— WHAT TO PRODUCE —
Could you reproduce, word for word, everything below from the line containing "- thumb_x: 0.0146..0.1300" down to the line containing "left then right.", with both of those lines included and no others?

------------------------------------------------

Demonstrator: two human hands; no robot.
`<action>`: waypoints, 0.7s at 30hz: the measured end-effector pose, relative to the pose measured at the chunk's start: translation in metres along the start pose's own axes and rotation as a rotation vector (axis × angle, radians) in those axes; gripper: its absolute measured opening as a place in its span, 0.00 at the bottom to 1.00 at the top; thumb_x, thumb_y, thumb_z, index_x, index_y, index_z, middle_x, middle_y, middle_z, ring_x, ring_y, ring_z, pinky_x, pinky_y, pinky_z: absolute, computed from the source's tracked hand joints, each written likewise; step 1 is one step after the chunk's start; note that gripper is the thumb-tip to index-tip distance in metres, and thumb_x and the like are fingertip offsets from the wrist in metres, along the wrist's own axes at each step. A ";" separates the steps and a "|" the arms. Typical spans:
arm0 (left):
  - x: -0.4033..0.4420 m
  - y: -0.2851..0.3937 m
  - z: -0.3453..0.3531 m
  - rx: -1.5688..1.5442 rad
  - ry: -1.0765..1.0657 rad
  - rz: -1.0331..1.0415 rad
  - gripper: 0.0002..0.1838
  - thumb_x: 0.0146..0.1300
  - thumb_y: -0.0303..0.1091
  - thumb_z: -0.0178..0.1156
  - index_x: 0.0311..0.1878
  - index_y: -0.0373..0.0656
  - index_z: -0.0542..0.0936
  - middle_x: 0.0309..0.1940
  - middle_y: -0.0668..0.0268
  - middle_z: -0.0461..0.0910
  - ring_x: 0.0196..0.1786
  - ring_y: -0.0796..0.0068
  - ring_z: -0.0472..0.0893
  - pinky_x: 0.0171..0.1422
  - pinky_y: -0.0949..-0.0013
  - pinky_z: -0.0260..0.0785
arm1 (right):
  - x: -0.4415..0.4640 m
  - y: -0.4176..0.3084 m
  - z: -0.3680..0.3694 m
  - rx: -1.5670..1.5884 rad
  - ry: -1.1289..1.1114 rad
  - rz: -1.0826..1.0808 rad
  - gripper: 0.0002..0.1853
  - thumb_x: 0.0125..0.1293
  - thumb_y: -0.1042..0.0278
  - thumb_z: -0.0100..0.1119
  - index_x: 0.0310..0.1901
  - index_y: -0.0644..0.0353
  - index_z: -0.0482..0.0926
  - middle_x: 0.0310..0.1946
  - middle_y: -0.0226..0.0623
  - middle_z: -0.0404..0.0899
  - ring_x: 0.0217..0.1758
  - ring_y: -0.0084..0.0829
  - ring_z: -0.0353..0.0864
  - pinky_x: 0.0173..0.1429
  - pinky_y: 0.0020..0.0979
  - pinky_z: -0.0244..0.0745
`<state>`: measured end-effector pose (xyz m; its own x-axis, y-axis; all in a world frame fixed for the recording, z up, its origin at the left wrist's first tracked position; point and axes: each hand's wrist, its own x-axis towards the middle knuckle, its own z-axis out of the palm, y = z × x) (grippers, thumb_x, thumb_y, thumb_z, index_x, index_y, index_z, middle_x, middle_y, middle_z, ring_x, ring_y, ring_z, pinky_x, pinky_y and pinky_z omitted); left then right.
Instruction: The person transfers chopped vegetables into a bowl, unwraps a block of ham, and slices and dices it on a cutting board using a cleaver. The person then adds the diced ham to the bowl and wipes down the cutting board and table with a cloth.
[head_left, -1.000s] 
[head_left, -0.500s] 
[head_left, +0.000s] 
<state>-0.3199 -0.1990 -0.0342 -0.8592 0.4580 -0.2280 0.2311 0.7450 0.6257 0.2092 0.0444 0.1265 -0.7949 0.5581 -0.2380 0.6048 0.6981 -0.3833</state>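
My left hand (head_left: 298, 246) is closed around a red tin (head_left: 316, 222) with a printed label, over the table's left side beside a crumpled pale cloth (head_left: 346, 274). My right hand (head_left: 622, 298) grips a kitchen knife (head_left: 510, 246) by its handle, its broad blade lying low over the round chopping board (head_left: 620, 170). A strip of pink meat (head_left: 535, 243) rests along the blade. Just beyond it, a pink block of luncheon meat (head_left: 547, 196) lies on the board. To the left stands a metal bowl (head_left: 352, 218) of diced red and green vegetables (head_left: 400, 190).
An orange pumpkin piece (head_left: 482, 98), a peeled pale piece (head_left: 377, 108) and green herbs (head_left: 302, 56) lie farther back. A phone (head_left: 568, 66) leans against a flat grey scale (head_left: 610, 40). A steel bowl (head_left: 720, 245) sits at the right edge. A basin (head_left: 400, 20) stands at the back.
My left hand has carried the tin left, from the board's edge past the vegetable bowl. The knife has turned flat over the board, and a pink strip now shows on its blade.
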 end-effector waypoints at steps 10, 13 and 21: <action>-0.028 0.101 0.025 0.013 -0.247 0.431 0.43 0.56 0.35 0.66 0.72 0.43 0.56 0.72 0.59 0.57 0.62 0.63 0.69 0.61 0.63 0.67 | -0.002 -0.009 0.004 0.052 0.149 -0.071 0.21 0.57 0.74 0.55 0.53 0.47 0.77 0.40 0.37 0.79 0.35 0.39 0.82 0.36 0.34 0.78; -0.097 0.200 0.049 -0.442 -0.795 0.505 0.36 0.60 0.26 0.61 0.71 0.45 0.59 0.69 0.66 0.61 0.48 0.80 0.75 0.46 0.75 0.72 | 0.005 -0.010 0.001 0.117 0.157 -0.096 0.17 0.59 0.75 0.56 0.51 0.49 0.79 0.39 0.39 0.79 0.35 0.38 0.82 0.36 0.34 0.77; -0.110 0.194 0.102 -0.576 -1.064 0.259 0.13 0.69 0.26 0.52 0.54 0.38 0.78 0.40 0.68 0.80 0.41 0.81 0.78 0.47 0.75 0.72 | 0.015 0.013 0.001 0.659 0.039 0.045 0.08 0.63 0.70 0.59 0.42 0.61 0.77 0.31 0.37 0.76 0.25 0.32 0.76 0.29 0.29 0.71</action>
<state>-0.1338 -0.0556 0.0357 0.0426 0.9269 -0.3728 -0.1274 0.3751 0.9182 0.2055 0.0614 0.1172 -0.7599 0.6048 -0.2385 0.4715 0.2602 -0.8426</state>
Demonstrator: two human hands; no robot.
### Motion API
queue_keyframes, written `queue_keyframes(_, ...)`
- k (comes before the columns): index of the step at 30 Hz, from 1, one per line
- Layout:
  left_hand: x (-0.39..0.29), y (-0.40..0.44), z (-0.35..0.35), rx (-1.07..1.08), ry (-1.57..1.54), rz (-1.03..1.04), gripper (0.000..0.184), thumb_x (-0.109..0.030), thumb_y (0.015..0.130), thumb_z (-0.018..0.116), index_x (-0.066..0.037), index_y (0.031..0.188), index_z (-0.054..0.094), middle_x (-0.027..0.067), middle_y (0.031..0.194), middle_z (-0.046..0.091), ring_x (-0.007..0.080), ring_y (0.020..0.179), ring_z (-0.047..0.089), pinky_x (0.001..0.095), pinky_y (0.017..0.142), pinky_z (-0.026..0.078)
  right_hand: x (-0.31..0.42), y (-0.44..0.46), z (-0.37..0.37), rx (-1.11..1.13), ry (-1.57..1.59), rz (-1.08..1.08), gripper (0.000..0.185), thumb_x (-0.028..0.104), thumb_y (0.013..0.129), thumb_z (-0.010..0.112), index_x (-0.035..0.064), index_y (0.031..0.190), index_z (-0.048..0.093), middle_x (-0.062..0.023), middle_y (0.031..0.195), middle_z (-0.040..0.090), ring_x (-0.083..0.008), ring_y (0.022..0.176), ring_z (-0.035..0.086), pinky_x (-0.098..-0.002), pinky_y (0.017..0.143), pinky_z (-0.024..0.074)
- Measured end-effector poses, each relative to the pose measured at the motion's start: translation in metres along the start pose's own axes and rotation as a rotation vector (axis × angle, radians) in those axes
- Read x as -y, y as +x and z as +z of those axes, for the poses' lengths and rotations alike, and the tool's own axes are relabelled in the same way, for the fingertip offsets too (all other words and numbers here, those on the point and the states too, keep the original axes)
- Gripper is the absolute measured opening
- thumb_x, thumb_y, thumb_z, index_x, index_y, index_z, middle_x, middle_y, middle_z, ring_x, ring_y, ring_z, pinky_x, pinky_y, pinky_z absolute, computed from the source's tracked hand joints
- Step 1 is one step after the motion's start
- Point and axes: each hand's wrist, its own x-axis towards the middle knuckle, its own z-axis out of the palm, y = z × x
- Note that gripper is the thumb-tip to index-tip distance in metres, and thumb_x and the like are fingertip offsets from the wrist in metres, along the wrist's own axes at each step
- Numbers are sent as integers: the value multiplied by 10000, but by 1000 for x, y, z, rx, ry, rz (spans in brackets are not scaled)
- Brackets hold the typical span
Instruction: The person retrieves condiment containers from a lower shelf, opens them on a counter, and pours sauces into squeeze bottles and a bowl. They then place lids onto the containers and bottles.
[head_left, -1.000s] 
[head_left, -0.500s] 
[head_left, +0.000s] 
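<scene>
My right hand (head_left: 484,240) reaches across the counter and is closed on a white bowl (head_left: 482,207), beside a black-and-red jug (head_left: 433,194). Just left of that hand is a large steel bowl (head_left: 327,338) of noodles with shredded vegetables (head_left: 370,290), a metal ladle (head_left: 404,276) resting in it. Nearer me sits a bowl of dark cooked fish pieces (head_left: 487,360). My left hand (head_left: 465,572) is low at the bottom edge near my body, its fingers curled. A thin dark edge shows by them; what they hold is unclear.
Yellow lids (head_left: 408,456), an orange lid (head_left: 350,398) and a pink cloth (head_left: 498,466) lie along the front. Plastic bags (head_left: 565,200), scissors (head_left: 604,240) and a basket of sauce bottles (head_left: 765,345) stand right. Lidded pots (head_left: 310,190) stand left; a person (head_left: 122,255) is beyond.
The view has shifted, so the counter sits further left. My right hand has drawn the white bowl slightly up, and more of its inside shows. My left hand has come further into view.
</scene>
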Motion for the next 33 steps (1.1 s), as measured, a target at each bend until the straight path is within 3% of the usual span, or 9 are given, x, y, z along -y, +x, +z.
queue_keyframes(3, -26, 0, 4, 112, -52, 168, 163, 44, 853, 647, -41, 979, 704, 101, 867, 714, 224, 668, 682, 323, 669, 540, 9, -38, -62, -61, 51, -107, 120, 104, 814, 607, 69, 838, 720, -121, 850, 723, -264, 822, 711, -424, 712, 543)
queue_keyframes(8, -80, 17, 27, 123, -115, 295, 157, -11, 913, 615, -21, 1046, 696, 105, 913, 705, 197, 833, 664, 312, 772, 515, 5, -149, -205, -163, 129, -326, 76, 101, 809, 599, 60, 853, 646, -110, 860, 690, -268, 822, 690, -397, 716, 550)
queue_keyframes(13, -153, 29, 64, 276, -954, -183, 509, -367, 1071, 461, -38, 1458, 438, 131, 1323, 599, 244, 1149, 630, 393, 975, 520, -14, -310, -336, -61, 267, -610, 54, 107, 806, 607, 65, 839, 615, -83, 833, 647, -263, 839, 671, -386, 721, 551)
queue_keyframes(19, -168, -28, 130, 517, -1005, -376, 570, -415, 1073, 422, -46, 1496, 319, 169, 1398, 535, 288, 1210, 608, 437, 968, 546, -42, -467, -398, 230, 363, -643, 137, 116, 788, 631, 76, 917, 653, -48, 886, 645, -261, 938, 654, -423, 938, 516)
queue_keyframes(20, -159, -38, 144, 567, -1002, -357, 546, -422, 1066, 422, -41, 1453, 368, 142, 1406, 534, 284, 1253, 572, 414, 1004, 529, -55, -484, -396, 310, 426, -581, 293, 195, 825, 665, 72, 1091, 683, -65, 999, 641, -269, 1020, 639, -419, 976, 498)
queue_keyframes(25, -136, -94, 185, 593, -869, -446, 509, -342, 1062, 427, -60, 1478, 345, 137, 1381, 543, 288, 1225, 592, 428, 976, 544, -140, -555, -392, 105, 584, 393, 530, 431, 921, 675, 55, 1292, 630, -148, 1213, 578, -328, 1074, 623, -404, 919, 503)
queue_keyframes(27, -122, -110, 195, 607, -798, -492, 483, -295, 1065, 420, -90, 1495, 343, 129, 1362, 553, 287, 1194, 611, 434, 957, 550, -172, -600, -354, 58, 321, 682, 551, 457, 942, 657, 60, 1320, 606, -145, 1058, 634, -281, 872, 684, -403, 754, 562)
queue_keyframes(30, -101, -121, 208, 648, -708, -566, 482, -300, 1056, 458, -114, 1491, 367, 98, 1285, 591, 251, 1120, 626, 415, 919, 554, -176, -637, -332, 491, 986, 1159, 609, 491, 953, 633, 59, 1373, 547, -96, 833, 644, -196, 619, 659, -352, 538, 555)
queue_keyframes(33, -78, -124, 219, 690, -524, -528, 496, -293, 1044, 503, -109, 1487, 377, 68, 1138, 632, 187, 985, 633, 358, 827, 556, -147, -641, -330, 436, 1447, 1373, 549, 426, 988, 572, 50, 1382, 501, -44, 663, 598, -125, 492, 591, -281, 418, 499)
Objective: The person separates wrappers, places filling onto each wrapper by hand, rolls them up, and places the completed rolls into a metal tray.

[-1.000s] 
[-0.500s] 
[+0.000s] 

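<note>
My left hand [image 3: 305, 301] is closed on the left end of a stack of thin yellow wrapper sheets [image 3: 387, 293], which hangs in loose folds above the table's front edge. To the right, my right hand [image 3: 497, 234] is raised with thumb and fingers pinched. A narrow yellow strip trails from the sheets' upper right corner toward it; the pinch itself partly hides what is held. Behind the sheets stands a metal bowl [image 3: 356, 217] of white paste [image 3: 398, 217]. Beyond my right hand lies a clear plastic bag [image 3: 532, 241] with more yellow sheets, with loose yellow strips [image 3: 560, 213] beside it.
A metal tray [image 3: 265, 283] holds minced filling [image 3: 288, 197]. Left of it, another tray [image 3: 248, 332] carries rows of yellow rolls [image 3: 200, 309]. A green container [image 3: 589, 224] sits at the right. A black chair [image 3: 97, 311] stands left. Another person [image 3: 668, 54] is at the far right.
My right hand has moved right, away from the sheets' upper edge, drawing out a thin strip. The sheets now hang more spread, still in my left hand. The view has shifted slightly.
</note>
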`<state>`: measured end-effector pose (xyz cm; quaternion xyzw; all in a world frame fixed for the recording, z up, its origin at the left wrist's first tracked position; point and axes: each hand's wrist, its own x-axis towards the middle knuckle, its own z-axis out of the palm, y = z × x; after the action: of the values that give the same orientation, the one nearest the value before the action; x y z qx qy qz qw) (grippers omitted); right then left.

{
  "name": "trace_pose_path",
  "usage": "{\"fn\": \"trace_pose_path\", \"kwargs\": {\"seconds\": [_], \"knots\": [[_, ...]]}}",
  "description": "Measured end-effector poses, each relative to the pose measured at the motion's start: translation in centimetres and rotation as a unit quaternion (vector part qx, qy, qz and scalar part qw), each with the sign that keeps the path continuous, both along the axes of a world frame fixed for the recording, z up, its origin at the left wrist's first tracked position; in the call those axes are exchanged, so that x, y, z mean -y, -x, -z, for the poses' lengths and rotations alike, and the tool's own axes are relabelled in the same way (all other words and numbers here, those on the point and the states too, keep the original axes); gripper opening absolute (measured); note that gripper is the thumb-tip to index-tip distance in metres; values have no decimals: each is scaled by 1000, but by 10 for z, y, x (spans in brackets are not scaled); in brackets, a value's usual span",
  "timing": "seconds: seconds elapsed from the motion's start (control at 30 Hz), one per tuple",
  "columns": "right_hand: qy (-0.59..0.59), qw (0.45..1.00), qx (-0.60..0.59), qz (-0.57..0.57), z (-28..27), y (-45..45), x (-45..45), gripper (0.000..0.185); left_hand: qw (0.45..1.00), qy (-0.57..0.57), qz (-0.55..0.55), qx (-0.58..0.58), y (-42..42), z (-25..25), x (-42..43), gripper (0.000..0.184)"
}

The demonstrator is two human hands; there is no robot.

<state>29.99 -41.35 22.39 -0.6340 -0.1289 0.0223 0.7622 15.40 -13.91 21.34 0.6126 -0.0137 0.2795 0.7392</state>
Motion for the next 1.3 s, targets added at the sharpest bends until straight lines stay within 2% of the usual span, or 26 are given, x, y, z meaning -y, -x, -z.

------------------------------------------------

— OUTPUT FOR THIS EXERCISE —
  - thumb_x: 0.0146..0.1300
  - thumb_y: -0.0303..0.1091
  - thumb_z: -0.0178..0.1156
  - index_x: 0.0311..0.1878
  - index_y: -0.0373..0.0656
  - index_z: -0.0542..0.0936
  - middle_x: 0.0309..0.1940
  - middle_y: -0.0668..0.0268
  - middle_z: -0.0461..0.0910
  - ring_x: 0.0196..0.1786
  - ring_y: -0.0796..0.0068
  - ring_z: -0.0472..0.0893
  - pinky_x: 0.0171..0.1422
  - pinky_y: -0.0949..-0.0013
  - pinky_z: -0.0260..0.0785
arm1 (right):
  - x: -0.4415..0.4640 m
  - y: -0.4176..0.3084 m
  - z: -0.3680..0.3694 m
  - rx: -1.5670..1.5884 rad
  - ry: -1.1289..1.1114 rad
  - rz: -1.0826..1.0808 rad
  - gripper: 0.0002..0.1853
  - thumb_x: 0.0125..0.1293
  - thumb_y: -0.1042..0.0278
  - thumb_z: -0.0100..0.1119
  - index_x: 0.0310..0.1901
  - index_y: -0.0644..0.0353
  - index_z: -0.0482..0.0926
  - middle_x: 0.0310..0.1946
  - middle_y: -0.0226..0.0623
  - middle_z: -0.0404..0.0899
  - ring_x: 0.0217..0.1758
  - ring_y: -0.0084..0.0829
  - ring_z: -0.0353..0.0864
  - pinky_x: 0.0173..0.1429
  - pinky_y: 0.0020..0.0979
  - pinky_z: -0.0244..0.0745
`<state>`: measured end-effector pose (xyz m; its own x-axis, y-axis; all in a world frame fixed for the recording, z up, its origin at the left wrist's first tracked position; point and axes: each hand's wrist, its own x-axis towards the middle knuckle, its own z-axis out of the palm, y = z × x) (grippers, thumb_x, thumb_y, thumb_z, index_x, index_y, index_z, middle_x, middle_y, middle_z, ring_x, ring_y, ring_z, pinky_x, pinky_y and pinky_z omitted); left then right.

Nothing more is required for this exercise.